I can use Plex on my PS5 and share it with my friends without having to do DevOps work.
Surprised there is so much support for Plex…considering what this group is about, and Plex being in bed with the media conglomerates.
Emby or Jellyfin…
My gripe with Jellyfin is that there isn’t a functional app for my shitbox Toshiba Amazon TV. I’m open to alternatives but that’s a must for me. Plex is also fairly user friendly which is important for sharing my library with my relatives.
Can you not sideload to those TVs?
Oh I can download and install apks through the shitty browser on the tv. If there’s a functional app that has an equivalent UX to the Plex TV app I’d be open to trying it.
Why not just attach a non shitty device over HDMI and use that?
Lots of people do that, the Nvidia shield is one I hear a lot about
A new shield is quite expensive… The Onn Google TV device from Walmart is $30 and does substantially the same things for most users. Or a Roku (whatever they call the cheap version) is pretty adequate if you’re not into the Google TV/android thing.
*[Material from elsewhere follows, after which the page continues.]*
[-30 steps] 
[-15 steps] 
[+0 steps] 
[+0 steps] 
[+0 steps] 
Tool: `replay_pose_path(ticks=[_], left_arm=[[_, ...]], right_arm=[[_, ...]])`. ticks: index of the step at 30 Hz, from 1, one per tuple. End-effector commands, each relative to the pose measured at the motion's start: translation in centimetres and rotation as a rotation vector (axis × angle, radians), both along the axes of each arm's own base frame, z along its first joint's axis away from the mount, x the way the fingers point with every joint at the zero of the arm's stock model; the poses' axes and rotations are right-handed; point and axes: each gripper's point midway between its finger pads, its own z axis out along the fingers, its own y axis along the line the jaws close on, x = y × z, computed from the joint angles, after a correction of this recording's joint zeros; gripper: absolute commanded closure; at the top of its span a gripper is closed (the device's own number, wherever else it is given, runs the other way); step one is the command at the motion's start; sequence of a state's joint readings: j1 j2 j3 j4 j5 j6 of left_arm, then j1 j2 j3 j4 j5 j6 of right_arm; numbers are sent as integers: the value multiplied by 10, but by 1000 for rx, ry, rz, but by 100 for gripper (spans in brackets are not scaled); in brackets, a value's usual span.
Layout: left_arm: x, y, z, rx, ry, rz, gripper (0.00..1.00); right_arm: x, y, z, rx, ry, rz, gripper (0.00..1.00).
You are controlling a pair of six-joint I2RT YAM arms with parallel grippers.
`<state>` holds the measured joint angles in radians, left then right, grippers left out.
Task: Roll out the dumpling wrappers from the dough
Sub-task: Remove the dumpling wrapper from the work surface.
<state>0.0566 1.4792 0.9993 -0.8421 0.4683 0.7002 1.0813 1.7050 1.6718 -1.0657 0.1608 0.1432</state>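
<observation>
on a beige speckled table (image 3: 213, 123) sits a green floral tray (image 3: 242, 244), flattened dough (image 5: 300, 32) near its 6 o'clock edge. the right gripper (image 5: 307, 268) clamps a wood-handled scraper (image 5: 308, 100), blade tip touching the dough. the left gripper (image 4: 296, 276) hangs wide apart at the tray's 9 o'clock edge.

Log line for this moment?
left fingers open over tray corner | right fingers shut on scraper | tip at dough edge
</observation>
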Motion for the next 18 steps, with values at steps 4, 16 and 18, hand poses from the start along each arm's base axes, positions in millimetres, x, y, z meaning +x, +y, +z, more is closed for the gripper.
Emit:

Fair, have never looked at the price, I just have a Linux mini PC running Jellyfin lol
I hate the shield, I mean I still use it but the shit with no ads and then getting riddled with ads pissed me off. Sure the CCWGTV whatever its cheap but the price I paid for my shields, it was not ok.
It’s easy to install a different launcher. I’ve literally never seen an ad on my Shield…And the ads are the fault of Google TV, not the Shield.
My issues with the Shield are mostly the cost and then killing software features.
Jellyfin app is bad on android TV and being in bed with media conglomerates doesn’t get in the way on plex imo. Open up my plex and there are no ads and the only two categories are TV and movies which I put there. I WILL switch to jelly, when their TV app gets more features.
I’ll cast my vote: Kodi is far superior to Plex. People are just too lazy to learn something. I have a library larger than Netflix and Kodi makes browsing it very simple.
For multi device jellyfin or Plex(which is terrible now compared to before) is way better, sure you can make Kodi do it but it’s never been good at that
I have a multimedia server with jellyfin and even the dumbest clients can play off it some way.
To each their own. I run a NAS as the main source of data in my network and the files are encoded as h.265 2160p 10bit. I don’t need another transcode step because my systems are all capable of decoding h.265 10bit in real time. To force my NAS to do another transcode would be stupid, IMO.
Kodi is horrible on touch devices. I also don’t want to have terabytes of files on every device I want to watch something on. Sure, there are workarounds, but I could also just use Jellyfin. Yeah I don’t use Plex, I use Jellyfin.
But it’s really just mainly because I dislike the UX of Kodi.
You don’t need to have local copies of all your media with kodi. A NAS works just fine.
Streaming a full 4k movie rip takes more bandwidth than most people would have available on the go. Plex/Jellyfin can offer transcoding on the server for such usecases.
Are you talking about on mobile? I don’t think people are hosting kodi and their content on their phones.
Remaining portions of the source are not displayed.